**About this exercise:** Transcribe all the lines below exactly. Omit the pictures.

**Extracted records:**

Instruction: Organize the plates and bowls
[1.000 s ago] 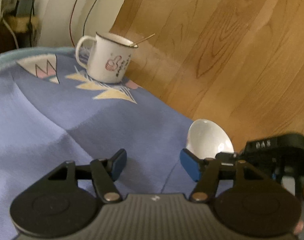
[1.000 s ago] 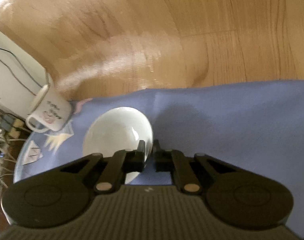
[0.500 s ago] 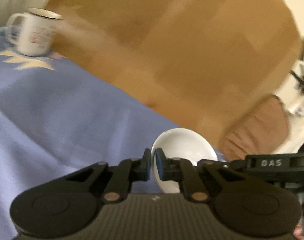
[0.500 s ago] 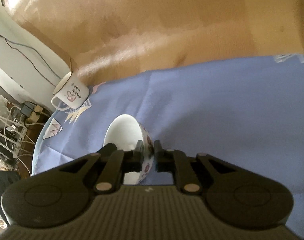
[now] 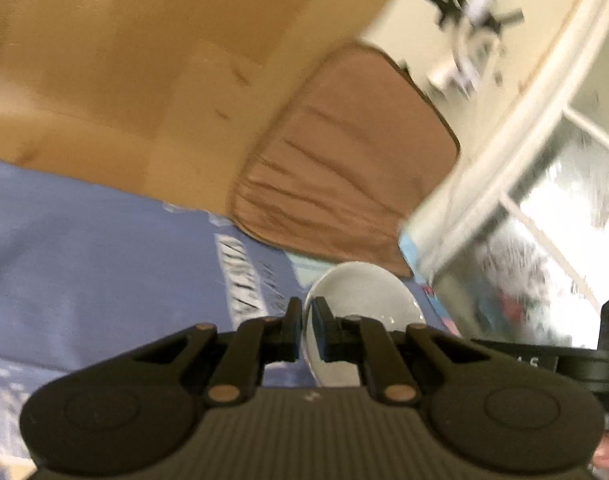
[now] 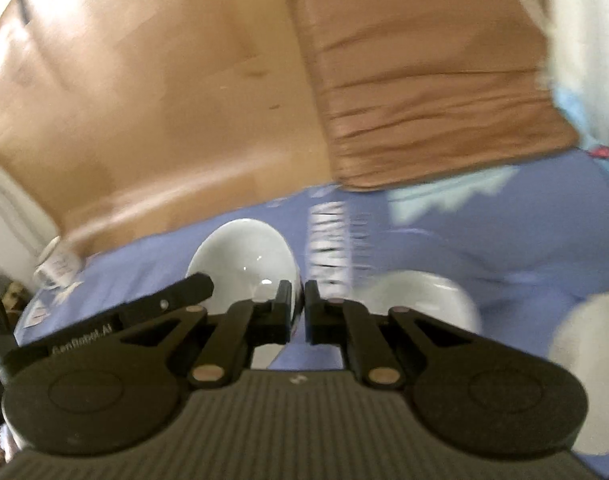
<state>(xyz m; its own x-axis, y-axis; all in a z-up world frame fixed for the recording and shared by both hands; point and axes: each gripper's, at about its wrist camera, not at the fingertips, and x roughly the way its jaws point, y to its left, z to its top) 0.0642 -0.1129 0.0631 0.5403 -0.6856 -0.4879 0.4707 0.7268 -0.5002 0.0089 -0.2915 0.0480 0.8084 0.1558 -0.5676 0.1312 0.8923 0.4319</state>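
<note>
Blue patterned cloth (image 6: 524,240) covers the worktop. Both hand-held grippers clamp one white bowl (image 6: 244,256): left hand-held gripper (image 5: 307,320) on its near rim, right hand-held gripper (image 6: 298,304) on the opposite edge, each angled downward. Risk: uneven pull between hands could slip the thin rim and drop the bowl onto other white dishes (image 6: 420,296) nearby.

wood plank floor (image 6: 144,100), glare at 10 o'clock; brown mat (image 5: 344,160) at 1 o'clock; frosted window (image 5: 544,240) at 3 o'clock.
</note>
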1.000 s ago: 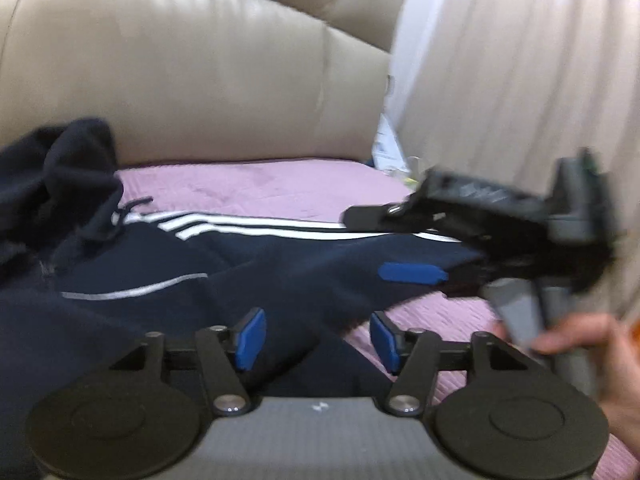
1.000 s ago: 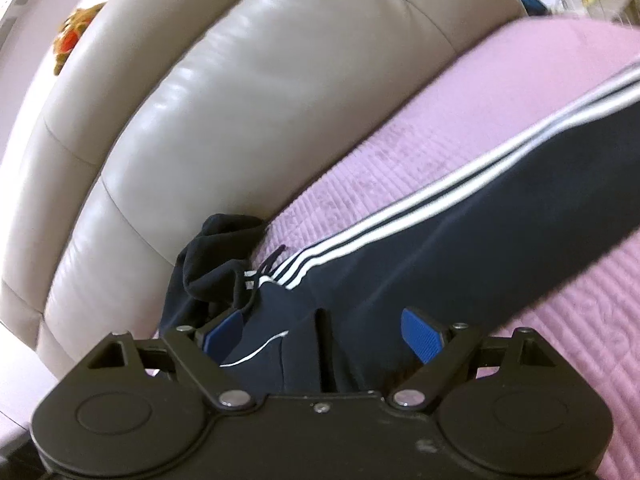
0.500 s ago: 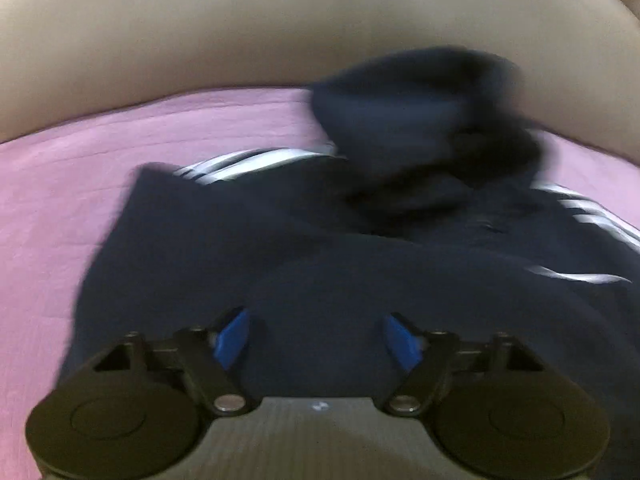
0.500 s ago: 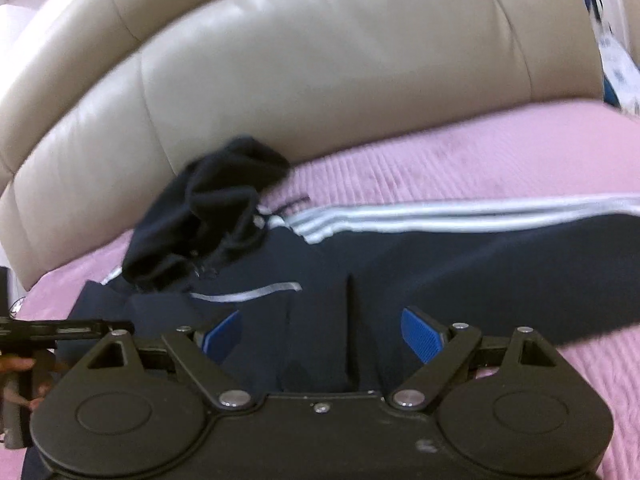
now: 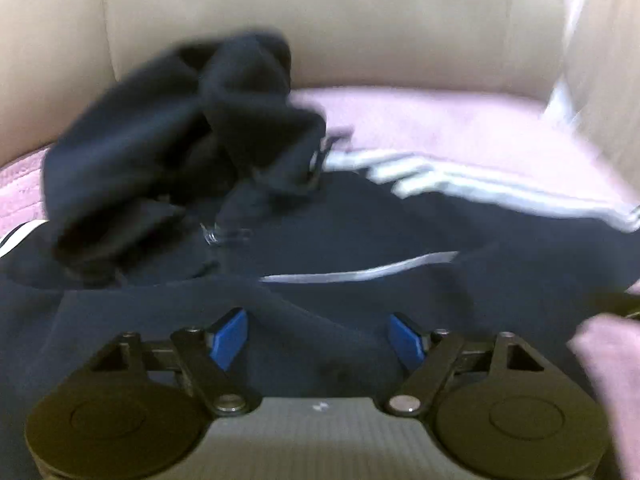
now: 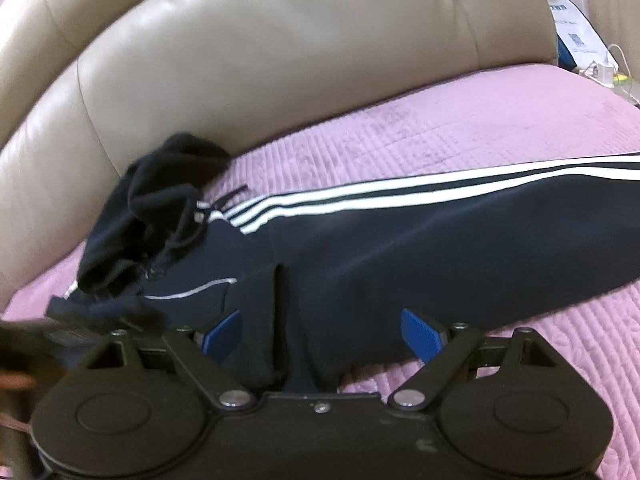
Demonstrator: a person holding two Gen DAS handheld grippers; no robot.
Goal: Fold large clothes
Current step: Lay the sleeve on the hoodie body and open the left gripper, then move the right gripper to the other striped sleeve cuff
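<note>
Navy hooded jacket [image 6: 360,264] spread on pink sofa cover [image 6: 460,128], hood [image 6: 160,200] bunched against backrest [image 6: 280,60]. Left tongs [image 5: 318,338] and right tongs [image 6: 322,338] wide, holding nothing, over chest. Risk: bunched hood, outstretched sleeve [image 6: 500,216] skew fold; single-layer pinch drags jacket.

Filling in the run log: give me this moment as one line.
left claw: open, over jacket body | right claw: open, fabric between fingers | hood: bunched by sofa back | cover: pink

Beige leather sofa backrest [image 6: 280,52] ahead of tongs; pink quilted cover [image 6: 460,136] below; paper bag [image 6: 576,36], white cables [image 6: 612,68] far right
</note>
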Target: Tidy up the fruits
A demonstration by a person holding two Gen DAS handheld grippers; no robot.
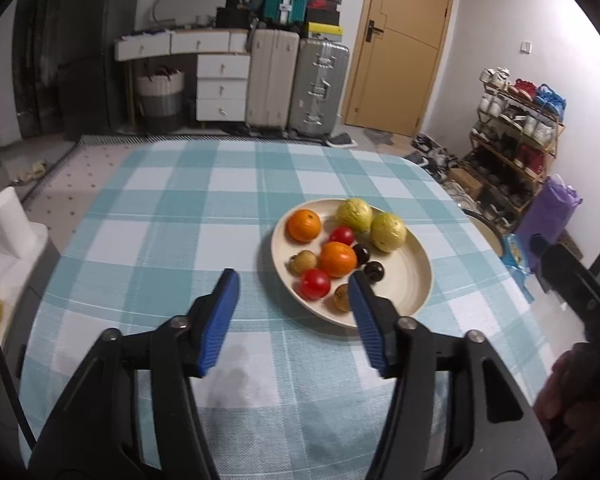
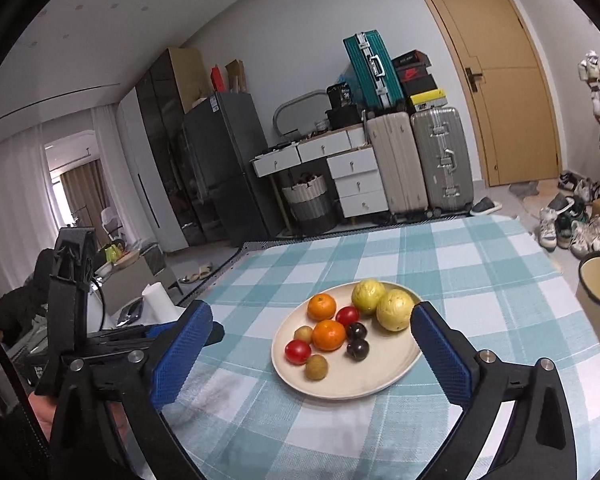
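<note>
Your left gripper's point(image 1: 294, 280) blue fingers stand partly apart, your right gripper's point(image 2: 312, 318) fingers spread wide; neither holds anything. All the fruit sits on the round cream plate point(image 2: 384, 380) on the teal checked tablecloth point(image 2: 480, 280): yellow-green guavas point(image 2: 395, 309) at one o'clock, oranges point(image 2: 329, 335) centre, red tomatoes point(image 2: 298, 352) at eight. I judge the gathering done; any sorting remains.
</note>
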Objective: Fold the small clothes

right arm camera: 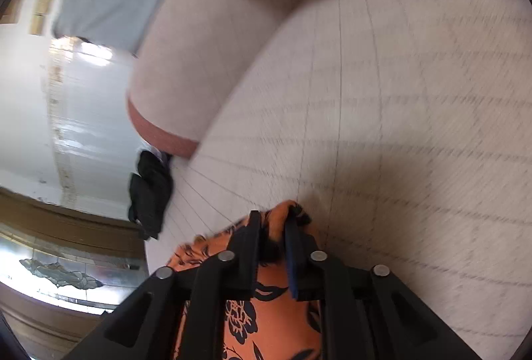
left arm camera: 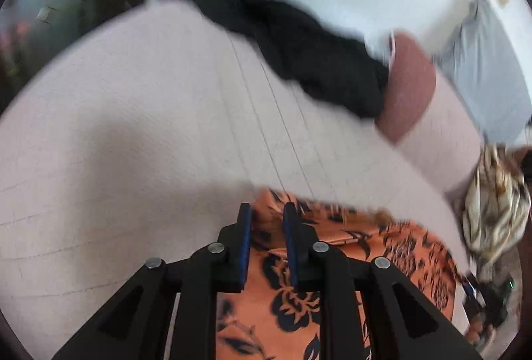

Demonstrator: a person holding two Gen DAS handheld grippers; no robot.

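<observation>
Item: orange floral garment point(left arm camera: 332, 260), black-patterned, laid on a pale quilted bed surface point(left arm camera: 133, 127).

Left gripper point(left arm camera: 267, 210): jaws narrowly parted, set over the garment's far edge. No cloth is clearly seen pinched between the blue pads point(left arm camera: 246, 237); the hem is judged released or nearly so.

Right gripper point(right arm camera: 272, 217): jaws narrow, with a bunched corner of the same garment point(right arm camera: 266, 310) seen between them. Whether the pads press on it cannot be told.

Surroundings: a black garment point(left arm camera: 299, 54) is heaped at the far edge, well apart; a pink bolster point(left arm camera: 412, 84) lies beside it; cream patterned cloth point(left arm camera: 495, 213) is piled at the right.

Step in hand, as judged: a fold is being laid down and let go.

Handling notes: both corners are best released level with each other, so the edge lies straight. The grippers should be lifted clear, not dragged, lest thin fabric be pulled askew. Any creased fold should be smoothed before the next one is taken.
</observation>
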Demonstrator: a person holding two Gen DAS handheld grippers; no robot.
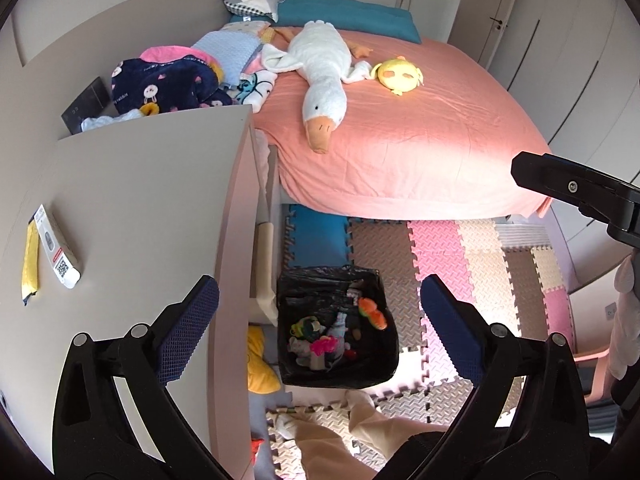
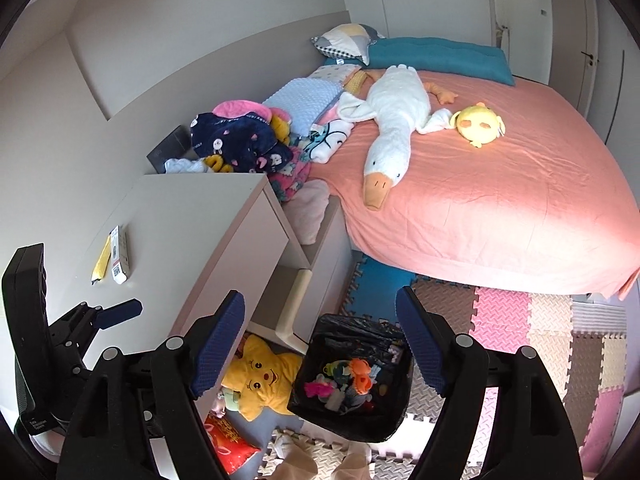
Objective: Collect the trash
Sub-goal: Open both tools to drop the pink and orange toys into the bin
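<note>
Trash left to collect: a white carton (image 1: 56, 246) and a yellow wrapper (image 1: 30, 259) lying side by side, touching or nearly so, on the bench (image 1: 152, 200) near its left edge. Carton looks like light, thin card, stiff enough to pinch across its narrow width but easy to crush. Wrapper looks flat, limp and slick; judged best nipped at one end, since it lies flush on the surface.

Bin (image 1: 340, 326), lined with a black bag, stands on the foam floor mat (image 1: 452, 256) just beside the bench's open side, at the foot of the bed (image 1: 420, 136). Already holds small colourful scraps.

Left gripper (image 1: 320, 320): jaws wide, nothing between the pads, bin seen through the gap. Right gripper (image 2: 320, 344): jaws apart, somewhat less wide, also empty, also above the bin.

Right wrist view alone shows a yellow star plush (image 2: 260, 380) and a red packet (image 2: 228, 440) on the floor under the bench, plus the left gripper hanging over the bench near the carton. Left wrist view shows only a corner of the plush, but gives the carton's label and code larger.
</note>
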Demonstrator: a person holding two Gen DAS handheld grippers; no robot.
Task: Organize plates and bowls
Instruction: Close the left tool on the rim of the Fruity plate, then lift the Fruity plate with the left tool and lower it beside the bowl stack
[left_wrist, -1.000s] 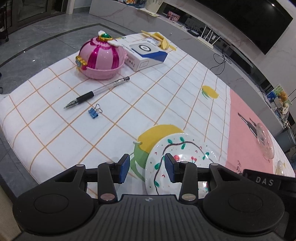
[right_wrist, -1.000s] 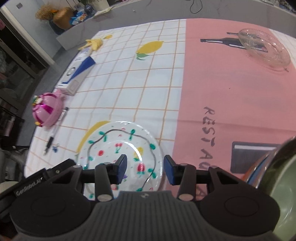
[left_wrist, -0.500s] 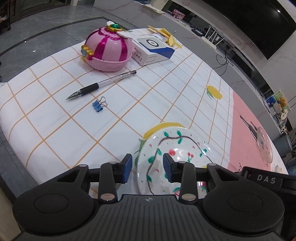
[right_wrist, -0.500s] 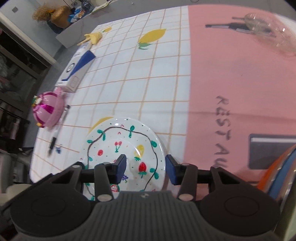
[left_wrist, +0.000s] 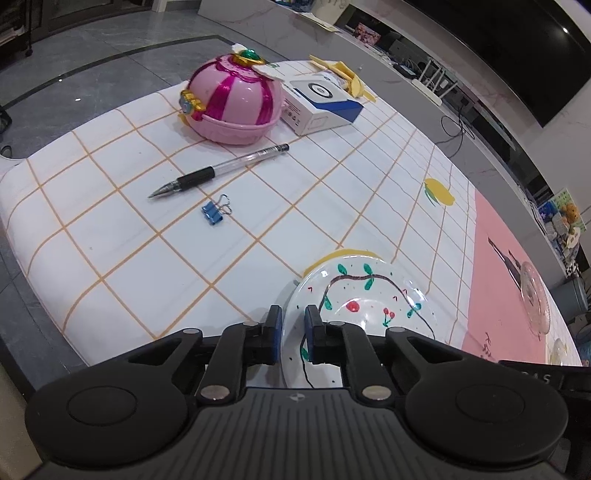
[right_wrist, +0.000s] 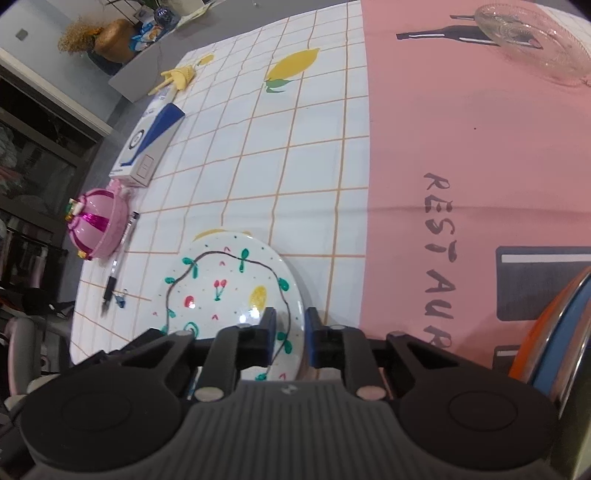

**The answer:**
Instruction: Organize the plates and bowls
[1.000 s ago] 
[1.000 s ago] 
[0.500 s ago] 
[0.500 s ago] 
[now] 
[now] 
<state>(xyz m; its own x-axis, y-axis; all in a z-up world frame fixed for the recording and shared by both hands; point and axes: each gripper's, at about its wrist camera, not at the fingertips, and x roughly the way its jaws point, y to its left, z to its top) 0.0642 -0.1129 0.0631 0.5403 -0.6856 -0.4879 0.4707 0.7268 -0.5002 0.0089 -0.2915 0.0480 0.8084 0.1558 -0.5676 0.1312 0.8923 0.4319</state>
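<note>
Blue patterned cloth (image 6: 524,240) covers the worktop. Both hand-held grippers clamp one white bowl (image 6: 244,256): left hand-held gripper (image 5: 307,320) on its near rim, right hand-held gripper (image 6: 298,304) on the opposite edge, each angled downward. Risk: uneven pull between hands could slip the thin rim and drop the bowl onto other white dishes (image 6: 420,296) nearby.

wood plank floor (image 6: 144,100), glare at 10 o'clock; brown mat (image 5: 344,160) at 1 o'clock; frosted window (image 5: 544,240) at 3 o'clock.
</note>
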1.000 s ago: 
1.000 s ago: 
0.500 s ago: 
0.500 s ago: 
now: 
now: 
Demonstrator: a person holding two Gen DAS handheld grippers; no robot.
Goal: Fold large clothes
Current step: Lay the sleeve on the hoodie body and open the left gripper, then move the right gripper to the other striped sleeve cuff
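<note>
Navy hooded jacket [image 6: 360,264] spread on pink sofa cover [image 6: 460,128], hood [image 6: 160,200] bunched against backrest [image 6: 280,60]. Left tongs [image 5: 318,338] and right tongs [image 6: 322,338] wide, holding nothing, over chest. Risk: bunched hood, outstretched sleeve [image 6: 500,216] skew fold; single-layer pinch drags jacket.

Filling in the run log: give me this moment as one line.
left claw: open, over jacket body | right claw: open, fabric between fingers | hood: bunched by sofa back | cover: pink

Beige leather sofa backrest [image 6: 280,52] ahead of tongs; pink quilted cover [image 6: 460,136] below; paper bag [image 6: 576,36], white cables [image 6: 612,68] far right
</note>
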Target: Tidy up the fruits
A demonstration by a person holding two Gen DAS handheld grippers; no robot.
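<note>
Your left gripper's point(image 1: 294, 280) blue fingers stand partly apart, your right gripper's point(image 2: 312, 318) fingers spread wide; neither holds anything. All the fruit sits on the round cream plate point(image 2: 384, 380) on the teal checked tablecloth point(image 2: 480, 280): yellow-green guavas point(image 2: 395, 309) at one o'clock, oranges point(image 2: 329, 335) centre, red tomatoes point(image 2: 298, 352) at eight. I judge the gathering done; any sorting remains.
</note>
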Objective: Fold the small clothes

right arm camera: 
left arm camera: 

Demonstrator: a person holding two Gen DAS handheld grippers; no robot.

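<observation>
Item: orange floral garment point(left arm camera: 332, 260), black-patterned, laid on a pale quilted bed surface point(left arm camera: 133, 127).

Left gripper point(left arm camera: 267, 210): jaws narrowly parted, set over the garment's far edge. No cloth is clearly seen pinched between the blue pads point(left arm camera: 246, 237); the hem is judged released or nearly so.

Right gripper point(right arm camera: 272, 217): jaws narrow, with a bunched corner of the same garment point(right arm camera: 266, 310) seen between them. Whether the pads press on it cannot be told.

Surroundings: a black garment point(left arm camera: 299, 54) is heaped at the far edge, well apart; a pink bolster point(left arm camera: 412, 84) lies beside it; cream patterned cloth point(left arm camera: 495, 213) is piled at the right.

Step in hand, as judged: a fold is being laid down and let go.

Handling notes: both corners are best released level with each other, so the edge lies straight. The grippers should be lifted clear, not dragged, lest thin fabric be pulled askew. Any creased fold should be smoothed before the next one is taken.
</observation>
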Demonstrator: a person holding two Gen DAS handheld grippers; no robot.
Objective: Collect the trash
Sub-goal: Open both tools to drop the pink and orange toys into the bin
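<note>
Trash left to collect: a white carton (image 1: 56, 246) and a yellow wrapper (image 1: 30, 259) lying side by side, touching or nearly so, on the bench (image 1: 152, 200) near its left edge. Carton looks like light, thin card, stiff enough to pinch across its narrow width but easy to crush. Wrapper looks flat, limp and slick; judged best nipped at one end, since it lies flush on the surface.

Bin (image 1: 340, 326), lined with a black bag, stands on the foam floor mat (image 1: 452, 256) just beside the bench's open side, at the foot of the bed (image 1: 420, 136). Already holds small colourful scraps.

Left gripper (image 1: 320, 320): jaws wide, nothing between the pads, bin seen through the gap. Right gripper (image 2: 320, 344): jaws apart, somewhat less wide, also empty, also above the bin.

Right wrist view alone shows a yellow star plush (image 2: 260, 380) and a red packet (image 2: 228, 440) on the floor under the bench, plus the left gripper hanging over the bench near the carton. Left wrist view shows only a corner of the plush, but gives the carton's label and code larger.
</note>
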Demonstrator: a person holding two Gen DAS handheld grippers; no robot.
Task: Organize plates and bowls
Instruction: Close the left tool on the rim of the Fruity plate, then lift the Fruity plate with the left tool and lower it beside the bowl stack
[left_wrist, -1.000s] 
[right_wrist, -1.000s] 
[left_wrist, -0.500s] 
[right_wrist, -0.500s] 
[left_wrist, +0.000s] 
[right_wrist, +0.000s] 

The output is finished, and nothing else is needed.